Cancro, l’immunoterapia migliora la qualità di vita e aumenta i tempi di sopravvivenza

Le cure per le neoplasie sono spesso molto aggressive e possono rendere faticosa la vita di un malato. Un recente studio ha confrontato i trattamenti con farmaci immunoterapici con la chemioterapia ed altri protocolli terapici. Il risultato? L’immunoterapia, oltre a ridurre le masse tumorali, migliora la qualità di vita.
Valentina Rorato 19 Novembre 2021
* ultima modifica il 19/11/2021

L’immunoterapia ha dimostrato di essere fondamentale per la cura dei tumori. Secondo un recente studio del Policlinico San Martino e dell'Università di Genova, pubblicato sullo European Journal of Cancer, i farmaci antitumorali immunoterapici possono aumentare i tempi di sopravvivenza, ma anche migliorare la qualità di vita dei malati. E questa può essere una svolta notevole nel trattamento di tutte le neoplasie, soprattutto quelle aggressive.

La ricerca ha analizzato 17 sperimentazioni cliniche che in totale avevano coinvolto oltre 8mila pazienti e in cui diversi farmaci immunoterapici (i cosiddetti inibitori dei checkpoint immunitari) venivano confrontati con la chemioterapia nel trattamento di differenti tumori.

Studio

Sono stati inclusi studi clinici che confrontavano l'efficacia degli ICI (inibitori programmati del recettore 1 della morte e inibitori programmati del ligando della morte 1 o inibitori citotossici dell'antigene 4 dei linfociti T, come singolo agente o in combinazione) rispetto alla chemioterapia standard (CT). E sono stati presi in considerazione gli studi che valutavano il trattamento con ICI più CT rispetto a CT da sola, mentre sono stati esclusi gli studi in cui il braccio di controllo includeva altri agenti antitumorali (come la terapia mirata e altri ICI) o il solo placebo.

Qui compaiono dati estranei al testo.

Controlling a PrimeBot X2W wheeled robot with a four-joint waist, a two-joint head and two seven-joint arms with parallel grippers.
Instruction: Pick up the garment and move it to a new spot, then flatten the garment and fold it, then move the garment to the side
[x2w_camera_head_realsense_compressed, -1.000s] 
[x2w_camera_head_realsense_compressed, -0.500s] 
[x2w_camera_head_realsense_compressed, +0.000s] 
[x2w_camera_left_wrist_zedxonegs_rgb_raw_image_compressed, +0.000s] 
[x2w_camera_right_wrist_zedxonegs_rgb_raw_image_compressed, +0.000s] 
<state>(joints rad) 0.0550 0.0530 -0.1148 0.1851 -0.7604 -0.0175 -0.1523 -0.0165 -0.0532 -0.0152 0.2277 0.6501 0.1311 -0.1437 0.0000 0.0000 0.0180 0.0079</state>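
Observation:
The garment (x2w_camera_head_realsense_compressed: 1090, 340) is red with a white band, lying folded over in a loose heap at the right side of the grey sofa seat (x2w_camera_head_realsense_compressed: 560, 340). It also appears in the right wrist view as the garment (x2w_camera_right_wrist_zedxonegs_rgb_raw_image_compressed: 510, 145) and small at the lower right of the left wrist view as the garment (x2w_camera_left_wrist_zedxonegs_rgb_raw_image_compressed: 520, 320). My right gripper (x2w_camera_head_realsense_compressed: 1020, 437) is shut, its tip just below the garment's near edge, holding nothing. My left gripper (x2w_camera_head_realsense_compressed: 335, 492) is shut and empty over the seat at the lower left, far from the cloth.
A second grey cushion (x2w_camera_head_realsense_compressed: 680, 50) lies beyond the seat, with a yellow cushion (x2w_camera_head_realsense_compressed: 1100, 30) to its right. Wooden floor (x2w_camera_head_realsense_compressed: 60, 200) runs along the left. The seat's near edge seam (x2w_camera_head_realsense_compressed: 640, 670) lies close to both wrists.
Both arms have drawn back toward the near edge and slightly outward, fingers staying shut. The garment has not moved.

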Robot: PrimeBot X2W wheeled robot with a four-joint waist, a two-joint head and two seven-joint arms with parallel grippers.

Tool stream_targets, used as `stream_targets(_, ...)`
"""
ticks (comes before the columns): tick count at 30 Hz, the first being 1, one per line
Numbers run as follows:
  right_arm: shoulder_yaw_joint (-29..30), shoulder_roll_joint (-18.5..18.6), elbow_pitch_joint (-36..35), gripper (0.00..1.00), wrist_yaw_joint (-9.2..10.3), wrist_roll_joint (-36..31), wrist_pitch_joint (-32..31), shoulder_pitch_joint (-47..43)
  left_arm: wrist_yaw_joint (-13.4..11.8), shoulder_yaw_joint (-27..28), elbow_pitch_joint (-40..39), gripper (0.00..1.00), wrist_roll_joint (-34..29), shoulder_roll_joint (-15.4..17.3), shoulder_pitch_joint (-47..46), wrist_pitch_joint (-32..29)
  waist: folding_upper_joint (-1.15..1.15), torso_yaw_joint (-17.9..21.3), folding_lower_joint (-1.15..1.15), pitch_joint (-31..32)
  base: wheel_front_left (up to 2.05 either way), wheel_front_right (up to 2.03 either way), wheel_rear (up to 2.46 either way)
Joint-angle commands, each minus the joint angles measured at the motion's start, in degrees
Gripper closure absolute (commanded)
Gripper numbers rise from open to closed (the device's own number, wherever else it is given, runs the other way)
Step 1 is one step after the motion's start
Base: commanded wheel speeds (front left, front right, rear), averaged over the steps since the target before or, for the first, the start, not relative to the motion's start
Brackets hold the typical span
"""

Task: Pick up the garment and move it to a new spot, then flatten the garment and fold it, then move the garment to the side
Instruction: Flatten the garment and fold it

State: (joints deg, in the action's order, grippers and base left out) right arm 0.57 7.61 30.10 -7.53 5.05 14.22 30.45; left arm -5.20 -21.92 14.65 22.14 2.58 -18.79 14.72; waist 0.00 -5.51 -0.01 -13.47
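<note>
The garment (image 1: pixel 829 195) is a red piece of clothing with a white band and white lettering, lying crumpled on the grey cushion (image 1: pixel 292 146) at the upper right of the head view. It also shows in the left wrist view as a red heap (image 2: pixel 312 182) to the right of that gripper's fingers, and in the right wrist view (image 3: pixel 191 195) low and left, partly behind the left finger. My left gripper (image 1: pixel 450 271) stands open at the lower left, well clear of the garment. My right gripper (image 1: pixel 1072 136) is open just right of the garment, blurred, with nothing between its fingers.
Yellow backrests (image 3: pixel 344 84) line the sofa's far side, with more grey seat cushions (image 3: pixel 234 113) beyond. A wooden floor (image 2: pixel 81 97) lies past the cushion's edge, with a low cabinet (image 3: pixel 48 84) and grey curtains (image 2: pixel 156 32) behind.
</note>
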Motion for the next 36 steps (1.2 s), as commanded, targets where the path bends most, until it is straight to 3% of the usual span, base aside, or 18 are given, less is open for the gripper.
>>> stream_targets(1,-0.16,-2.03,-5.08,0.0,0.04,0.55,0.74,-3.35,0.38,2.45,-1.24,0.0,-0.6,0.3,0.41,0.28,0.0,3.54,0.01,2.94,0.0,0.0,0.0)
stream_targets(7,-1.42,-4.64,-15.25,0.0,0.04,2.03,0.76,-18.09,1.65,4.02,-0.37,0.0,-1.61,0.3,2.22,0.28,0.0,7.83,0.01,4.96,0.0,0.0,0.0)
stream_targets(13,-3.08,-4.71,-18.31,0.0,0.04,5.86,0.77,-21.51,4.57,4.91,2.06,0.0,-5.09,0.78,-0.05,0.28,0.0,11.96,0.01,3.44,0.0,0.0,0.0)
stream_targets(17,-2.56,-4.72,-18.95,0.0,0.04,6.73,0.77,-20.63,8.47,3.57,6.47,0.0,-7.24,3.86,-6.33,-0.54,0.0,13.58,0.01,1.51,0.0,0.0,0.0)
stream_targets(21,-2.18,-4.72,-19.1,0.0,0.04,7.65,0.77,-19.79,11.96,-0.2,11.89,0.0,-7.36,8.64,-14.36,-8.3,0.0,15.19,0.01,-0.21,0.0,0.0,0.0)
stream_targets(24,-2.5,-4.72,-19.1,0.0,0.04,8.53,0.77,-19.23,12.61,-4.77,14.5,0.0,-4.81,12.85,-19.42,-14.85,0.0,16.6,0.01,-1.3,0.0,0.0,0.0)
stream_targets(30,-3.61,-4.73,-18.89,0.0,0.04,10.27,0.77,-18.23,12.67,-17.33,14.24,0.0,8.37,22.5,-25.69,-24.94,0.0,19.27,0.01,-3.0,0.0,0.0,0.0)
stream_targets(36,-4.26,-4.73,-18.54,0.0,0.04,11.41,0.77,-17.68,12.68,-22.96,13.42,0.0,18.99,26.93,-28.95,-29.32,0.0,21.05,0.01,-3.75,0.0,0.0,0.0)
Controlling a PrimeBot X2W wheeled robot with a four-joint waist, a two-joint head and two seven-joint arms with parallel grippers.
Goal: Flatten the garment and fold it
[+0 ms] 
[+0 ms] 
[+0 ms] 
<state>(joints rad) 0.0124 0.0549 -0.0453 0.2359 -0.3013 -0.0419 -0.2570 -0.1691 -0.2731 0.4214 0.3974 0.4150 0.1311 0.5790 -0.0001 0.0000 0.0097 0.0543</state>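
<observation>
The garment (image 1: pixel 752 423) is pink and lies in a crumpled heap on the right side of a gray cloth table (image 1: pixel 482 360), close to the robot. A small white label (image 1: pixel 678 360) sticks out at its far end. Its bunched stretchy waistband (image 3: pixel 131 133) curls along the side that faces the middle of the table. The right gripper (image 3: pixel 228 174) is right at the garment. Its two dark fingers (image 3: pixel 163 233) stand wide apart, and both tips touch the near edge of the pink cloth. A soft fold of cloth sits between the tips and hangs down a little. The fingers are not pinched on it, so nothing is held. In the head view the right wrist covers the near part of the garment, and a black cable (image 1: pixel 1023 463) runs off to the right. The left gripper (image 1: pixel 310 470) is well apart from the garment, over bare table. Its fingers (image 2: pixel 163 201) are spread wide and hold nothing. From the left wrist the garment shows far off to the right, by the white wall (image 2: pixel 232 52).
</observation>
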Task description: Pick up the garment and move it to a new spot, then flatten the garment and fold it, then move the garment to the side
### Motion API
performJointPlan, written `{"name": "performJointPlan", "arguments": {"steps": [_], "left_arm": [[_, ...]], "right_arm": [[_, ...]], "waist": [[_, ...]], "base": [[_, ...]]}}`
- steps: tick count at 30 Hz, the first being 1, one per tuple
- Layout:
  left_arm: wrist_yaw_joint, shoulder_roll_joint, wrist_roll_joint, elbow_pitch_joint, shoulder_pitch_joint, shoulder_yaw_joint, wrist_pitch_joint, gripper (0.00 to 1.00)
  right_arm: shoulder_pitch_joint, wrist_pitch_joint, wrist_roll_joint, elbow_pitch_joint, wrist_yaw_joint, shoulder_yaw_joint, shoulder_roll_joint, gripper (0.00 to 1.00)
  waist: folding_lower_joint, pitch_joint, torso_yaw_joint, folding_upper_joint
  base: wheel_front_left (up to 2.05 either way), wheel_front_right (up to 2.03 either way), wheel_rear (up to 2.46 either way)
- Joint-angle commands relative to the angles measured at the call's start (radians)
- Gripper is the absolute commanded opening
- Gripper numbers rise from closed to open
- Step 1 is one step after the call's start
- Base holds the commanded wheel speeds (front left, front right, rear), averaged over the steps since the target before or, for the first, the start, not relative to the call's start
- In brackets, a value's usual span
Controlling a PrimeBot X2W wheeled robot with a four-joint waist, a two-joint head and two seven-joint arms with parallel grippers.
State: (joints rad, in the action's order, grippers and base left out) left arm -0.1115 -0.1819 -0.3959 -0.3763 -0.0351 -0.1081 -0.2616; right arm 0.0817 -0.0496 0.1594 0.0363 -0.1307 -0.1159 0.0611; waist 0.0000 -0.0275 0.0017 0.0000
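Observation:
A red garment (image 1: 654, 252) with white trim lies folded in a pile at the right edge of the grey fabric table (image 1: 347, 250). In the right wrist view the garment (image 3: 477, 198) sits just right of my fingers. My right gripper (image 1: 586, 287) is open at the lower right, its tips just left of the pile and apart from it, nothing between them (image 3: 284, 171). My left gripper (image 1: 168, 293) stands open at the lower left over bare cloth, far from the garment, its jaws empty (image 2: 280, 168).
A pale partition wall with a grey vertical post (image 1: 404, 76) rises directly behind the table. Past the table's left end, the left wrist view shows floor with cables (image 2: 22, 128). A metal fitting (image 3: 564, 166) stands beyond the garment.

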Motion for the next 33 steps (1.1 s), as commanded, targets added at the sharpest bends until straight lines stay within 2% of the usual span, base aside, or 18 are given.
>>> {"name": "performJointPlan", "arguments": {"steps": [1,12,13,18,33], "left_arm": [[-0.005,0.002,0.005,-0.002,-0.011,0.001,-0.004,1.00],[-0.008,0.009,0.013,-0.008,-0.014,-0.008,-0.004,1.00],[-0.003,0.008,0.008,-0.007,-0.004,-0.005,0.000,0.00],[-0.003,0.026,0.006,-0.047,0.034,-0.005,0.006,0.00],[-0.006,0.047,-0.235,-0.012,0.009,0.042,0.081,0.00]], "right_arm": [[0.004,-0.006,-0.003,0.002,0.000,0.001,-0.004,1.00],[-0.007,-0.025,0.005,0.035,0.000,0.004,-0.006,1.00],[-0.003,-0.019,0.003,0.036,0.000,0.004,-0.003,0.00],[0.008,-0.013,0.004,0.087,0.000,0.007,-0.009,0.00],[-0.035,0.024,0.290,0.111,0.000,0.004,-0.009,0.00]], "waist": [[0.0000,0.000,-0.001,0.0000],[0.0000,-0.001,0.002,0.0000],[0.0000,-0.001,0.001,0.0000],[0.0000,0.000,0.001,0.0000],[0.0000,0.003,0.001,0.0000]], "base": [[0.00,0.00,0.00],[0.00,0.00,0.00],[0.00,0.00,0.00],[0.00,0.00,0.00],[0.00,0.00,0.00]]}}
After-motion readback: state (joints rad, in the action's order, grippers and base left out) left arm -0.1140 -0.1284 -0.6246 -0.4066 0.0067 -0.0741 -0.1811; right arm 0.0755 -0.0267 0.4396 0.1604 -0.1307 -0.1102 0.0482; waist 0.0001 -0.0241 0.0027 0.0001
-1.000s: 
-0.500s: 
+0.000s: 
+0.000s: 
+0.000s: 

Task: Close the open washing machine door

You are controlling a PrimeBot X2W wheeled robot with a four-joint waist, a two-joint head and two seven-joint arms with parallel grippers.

"I benefici dell'immunoterapia in termini di riduzione della massa tumorale e risposta obiettiva sono ormai chiari", dice il primo firmatario dello studio Andrea Boutros, autore della ricerca. "Ma questi vantaggi non sono gli unici: c'è la capacità di stabilizzare a lungo la malattia, anche nei casi in cui non riduce il tumore. Questa caratteristica, insieme ai minori effetti collaterali, si riflette sul guadagno in termini di qualità di vita".

Il punto di maggior interesse di questa ricerca è il cosiddetto "deterioramento". Non è una misura oggettiva, ma un indicatore della qualità di vita che è il paziente stesso a riferire: "Potremmo dire che è il momento in cui una persona passa dal sentirsi una persona che, pur se affetta da tumore, è ancora in grado di condurre una vita senza particolari limitazioni a quella in cui la malattia diventa prevalente: magari non si riesce più a lavorare, non si ha più la voglia o la forza di uscire di casa, si comincia a perdere l'autosufficienza", dice Boutros.

Lo studio ha dimostrato, nonostante le differenze sostanziali a seconda del farmaco e del contesto di utilizzo, che l'immunoterapia è in grado di ampliare notevolmente il tempo che passa dall'inizio del trattamento al deterioramento e quindi il tempo vissuto con una qualità di vita ottimale nonostante la malattia.

Fonte | "Health-related quality of life in cancer patients treated with immune checkpoint inhibitors in randomised controlled trials: A systematic review and meta-analysis" pubblicato il 6 novembre 2021 European Journal of Cancer.